TASK BRIEF: Pull every line holding the string "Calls" from the records below.

Collection entries:

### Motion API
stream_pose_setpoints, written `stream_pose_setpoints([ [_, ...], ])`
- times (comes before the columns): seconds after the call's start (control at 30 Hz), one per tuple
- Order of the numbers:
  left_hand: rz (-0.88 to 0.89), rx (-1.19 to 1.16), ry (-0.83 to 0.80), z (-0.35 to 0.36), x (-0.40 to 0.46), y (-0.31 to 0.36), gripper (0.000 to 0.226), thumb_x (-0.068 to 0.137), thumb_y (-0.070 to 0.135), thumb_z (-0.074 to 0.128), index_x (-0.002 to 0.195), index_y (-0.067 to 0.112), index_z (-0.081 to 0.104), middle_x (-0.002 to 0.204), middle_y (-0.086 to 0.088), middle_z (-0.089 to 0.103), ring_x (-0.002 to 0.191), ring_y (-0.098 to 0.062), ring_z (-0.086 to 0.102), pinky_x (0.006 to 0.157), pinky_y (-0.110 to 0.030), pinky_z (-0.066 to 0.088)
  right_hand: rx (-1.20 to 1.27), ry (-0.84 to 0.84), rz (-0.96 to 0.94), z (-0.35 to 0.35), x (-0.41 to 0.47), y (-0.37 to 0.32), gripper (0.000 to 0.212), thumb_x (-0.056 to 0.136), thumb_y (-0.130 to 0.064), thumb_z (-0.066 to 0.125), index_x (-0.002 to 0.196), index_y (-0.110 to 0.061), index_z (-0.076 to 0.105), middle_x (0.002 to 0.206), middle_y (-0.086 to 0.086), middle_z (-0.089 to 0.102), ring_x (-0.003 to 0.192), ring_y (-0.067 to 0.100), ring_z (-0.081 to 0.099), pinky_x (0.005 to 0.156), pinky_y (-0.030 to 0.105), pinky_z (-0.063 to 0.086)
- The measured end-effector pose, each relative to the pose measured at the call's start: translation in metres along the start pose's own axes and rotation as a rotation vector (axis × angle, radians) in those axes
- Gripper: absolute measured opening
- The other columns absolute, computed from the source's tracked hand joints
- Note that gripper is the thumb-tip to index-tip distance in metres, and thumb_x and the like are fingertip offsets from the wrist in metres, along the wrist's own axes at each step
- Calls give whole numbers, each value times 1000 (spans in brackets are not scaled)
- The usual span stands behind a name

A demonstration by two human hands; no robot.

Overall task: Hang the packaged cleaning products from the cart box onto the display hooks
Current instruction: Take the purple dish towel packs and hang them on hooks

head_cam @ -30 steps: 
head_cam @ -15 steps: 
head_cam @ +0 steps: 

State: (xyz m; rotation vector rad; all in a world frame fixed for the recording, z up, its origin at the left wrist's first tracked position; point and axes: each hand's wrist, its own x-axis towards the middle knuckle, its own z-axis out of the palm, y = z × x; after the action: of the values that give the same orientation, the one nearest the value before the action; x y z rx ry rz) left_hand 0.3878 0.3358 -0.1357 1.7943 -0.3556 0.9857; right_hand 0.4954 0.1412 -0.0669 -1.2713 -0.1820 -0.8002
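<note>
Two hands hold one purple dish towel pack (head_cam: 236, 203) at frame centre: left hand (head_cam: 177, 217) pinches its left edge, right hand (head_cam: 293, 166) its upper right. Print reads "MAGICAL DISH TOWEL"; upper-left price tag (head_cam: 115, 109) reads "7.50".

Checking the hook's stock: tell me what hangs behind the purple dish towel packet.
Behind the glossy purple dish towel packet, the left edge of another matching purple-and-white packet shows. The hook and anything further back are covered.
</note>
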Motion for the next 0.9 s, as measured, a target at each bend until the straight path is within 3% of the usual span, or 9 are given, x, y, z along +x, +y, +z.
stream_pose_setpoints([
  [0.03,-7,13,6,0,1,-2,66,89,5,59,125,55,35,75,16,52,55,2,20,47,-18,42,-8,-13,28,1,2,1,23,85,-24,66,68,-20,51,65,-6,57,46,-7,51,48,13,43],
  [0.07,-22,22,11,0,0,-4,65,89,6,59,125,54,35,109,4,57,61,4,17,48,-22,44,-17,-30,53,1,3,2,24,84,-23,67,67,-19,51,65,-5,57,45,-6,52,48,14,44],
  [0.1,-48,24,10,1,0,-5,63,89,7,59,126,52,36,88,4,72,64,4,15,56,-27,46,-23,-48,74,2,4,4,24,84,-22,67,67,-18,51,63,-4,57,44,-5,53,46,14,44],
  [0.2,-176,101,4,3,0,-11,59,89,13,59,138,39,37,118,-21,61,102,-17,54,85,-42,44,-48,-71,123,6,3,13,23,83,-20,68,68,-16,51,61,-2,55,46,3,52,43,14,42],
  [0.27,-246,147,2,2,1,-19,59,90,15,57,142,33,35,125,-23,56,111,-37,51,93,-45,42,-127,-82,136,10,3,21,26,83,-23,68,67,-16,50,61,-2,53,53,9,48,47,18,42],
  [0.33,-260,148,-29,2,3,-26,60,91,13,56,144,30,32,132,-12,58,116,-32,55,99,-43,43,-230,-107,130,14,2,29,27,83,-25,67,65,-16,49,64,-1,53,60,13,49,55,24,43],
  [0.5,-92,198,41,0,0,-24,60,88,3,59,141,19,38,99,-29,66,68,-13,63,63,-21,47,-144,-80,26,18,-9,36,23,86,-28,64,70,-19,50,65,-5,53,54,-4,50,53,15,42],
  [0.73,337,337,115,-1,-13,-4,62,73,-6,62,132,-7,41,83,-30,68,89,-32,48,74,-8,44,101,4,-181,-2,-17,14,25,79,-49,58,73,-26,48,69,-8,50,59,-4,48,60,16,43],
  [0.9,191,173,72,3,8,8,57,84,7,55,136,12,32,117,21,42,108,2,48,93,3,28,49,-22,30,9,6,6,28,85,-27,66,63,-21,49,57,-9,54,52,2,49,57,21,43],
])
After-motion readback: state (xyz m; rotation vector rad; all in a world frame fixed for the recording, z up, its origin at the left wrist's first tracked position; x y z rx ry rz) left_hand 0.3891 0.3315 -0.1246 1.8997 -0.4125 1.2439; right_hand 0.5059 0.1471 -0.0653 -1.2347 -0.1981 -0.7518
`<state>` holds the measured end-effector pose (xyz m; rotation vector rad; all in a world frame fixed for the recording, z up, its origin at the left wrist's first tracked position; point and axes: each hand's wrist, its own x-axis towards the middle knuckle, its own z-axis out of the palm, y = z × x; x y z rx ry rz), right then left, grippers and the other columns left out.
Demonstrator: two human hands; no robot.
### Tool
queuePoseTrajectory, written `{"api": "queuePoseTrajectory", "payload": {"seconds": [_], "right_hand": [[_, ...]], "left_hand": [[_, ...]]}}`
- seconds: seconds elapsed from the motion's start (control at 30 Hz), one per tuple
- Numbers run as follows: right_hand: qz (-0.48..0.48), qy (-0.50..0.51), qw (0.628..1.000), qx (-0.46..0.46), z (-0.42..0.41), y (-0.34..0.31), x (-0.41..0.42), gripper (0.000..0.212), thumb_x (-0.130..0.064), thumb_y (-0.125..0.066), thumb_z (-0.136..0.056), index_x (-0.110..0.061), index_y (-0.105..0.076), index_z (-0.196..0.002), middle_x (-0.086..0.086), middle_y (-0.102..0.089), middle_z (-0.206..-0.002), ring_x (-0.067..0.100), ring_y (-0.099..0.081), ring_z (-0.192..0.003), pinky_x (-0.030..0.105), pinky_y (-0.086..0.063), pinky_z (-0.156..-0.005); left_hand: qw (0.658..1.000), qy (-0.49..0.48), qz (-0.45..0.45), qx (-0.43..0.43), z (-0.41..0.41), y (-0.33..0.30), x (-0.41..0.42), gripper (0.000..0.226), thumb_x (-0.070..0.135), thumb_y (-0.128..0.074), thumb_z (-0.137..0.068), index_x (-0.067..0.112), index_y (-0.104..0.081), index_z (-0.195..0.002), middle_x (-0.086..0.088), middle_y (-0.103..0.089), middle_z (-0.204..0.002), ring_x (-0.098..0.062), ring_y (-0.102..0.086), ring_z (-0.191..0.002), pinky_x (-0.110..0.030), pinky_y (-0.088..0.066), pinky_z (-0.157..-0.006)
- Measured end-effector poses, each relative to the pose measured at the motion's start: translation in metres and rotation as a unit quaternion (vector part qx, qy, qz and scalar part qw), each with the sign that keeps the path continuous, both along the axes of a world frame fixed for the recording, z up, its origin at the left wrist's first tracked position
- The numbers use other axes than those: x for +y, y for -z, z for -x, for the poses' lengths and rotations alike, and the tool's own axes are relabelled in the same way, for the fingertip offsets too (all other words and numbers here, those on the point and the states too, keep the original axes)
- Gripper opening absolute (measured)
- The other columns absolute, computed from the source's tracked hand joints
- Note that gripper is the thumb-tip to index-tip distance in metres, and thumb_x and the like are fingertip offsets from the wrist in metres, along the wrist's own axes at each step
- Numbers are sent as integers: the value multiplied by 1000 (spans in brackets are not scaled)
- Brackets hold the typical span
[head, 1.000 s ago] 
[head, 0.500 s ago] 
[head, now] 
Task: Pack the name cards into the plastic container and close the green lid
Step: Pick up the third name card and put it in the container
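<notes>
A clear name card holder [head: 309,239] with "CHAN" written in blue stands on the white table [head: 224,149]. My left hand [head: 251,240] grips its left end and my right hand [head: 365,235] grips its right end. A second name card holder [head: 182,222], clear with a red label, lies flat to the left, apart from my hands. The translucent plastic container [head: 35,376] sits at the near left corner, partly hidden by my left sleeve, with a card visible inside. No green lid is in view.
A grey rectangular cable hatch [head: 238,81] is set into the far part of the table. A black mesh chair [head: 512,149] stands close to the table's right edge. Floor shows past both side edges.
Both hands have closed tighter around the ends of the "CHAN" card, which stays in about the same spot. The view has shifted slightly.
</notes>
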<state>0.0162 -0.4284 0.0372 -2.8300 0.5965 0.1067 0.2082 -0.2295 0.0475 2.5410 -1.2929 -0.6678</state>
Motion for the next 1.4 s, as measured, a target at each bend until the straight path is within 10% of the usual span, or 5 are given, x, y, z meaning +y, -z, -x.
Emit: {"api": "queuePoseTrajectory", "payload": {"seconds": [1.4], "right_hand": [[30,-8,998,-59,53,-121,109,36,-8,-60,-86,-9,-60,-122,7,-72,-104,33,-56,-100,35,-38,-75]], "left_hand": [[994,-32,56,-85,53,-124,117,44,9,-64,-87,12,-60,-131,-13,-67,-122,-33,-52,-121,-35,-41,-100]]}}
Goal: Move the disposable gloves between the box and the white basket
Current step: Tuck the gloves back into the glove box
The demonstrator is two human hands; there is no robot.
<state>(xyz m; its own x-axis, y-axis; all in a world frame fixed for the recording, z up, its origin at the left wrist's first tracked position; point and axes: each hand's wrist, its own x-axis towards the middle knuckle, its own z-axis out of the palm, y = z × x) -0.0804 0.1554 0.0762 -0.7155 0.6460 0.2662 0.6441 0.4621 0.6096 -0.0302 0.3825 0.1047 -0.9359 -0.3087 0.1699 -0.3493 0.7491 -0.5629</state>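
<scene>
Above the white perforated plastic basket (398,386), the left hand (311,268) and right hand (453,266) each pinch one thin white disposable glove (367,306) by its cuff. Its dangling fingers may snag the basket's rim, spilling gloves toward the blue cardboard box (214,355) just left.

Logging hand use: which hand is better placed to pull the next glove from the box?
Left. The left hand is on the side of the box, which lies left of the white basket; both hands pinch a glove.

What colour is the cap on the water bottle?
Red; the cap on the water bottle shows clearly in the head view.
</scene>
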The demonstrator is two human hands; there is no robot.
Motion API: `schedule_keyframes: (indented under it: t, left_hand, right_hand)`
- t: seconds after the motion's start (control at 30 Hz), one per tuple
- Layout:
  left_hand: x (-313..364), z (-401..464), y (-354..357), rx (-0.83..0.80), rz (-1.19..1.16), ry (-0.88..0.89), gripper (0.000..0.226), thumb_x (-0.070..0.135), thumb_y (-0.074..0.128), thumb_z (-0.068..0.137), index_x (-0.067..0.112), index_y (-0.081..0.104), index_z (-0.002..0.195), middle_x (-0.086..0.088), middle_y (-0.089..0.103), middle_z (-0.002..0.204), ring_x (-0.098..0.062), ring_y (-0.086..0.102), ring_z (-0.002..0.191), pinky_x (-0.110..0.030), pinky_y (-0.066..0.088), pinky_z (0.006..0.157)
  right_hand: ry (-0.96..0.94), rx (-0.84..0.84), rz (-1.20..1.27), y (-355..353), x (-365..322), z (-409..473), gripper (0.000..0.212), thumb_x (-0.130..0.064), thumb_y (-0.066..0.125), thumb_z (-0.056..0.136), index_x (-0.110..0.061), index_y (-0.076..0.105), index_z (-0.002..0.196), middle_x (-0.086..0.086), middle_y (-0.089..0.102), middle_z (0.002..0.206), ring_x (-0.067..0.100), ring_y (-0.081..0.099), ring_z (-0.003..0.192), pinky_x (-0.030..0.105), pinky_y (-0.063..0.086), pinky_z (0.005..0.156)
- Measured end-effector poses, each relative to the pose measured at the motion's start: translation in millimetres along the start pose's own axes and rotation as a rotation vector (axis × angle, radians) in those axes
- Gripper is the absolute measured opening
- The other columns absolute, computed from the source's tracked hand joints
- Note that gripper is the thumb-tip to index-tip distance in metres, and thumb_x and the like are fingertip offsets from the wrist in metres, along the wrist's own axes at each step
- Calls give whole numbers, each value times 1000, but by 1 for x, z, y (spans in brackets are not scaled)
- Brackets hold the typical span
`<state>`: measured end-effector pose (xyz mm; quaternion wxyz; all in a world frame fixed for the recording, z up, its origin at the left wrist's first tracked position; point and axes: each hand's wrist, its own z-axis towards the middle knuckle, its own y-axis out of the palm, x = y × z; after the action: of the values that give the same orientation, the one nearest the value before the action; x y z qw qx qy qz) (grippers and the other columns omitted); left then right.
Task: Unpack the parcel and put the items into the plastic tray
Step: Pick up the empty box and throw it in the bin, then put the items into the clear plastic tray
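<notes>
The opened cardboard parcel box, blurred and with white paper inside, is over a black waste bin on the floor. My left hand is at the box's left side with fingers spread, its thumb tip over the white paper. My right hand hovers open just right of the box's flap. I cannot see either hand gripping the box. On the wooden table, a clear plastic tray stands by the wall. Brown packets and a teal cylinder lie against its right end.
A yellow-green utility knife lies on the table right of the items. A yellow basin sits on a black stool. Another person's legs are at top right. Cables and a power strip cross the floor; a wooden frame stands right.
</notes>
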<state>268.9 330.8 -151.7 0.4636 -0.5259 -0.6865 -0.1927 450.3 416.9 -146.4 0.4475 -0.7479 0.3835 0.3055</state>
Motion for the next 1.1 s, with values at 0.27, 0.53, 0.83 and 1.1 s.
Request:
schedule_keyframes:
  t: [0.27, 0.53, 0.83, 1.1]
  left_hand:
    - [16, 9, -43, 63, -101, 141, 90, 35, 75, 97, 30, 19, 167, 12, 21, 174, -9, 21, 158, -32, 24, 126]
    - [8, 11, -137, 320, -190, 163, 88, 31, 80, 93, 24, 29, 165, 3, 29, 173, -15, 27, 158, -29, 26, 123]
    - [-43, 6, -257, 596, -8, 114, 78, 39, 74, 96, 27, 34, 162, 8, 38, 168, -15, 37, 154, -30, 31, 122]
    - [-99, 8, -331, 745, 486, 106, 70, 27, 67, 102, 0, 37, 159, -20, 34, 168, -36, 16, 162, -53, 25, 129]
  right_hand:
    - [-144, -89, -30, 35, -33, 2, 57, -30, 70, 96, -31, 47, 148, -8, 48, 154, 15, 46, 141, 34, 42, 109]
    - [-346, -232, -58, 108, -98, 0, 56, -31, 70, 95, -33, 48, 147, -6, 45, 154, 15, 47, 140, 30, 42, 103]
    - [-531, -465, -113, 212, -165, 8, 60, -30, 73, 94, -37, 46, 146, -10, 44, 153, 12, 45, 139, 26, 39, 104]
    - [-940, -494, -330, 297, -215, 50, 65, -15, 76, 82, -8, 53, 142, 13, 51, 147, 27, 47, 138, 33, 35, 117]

ANSWER TO THE PROBLEM:
- Calls give whole numbers, each value times 1000 (spans in brackets are not scaled)
- Calls give whole numbers, each value times 1000, but by 1 for x, z, y (spans in brackets are not scaled)

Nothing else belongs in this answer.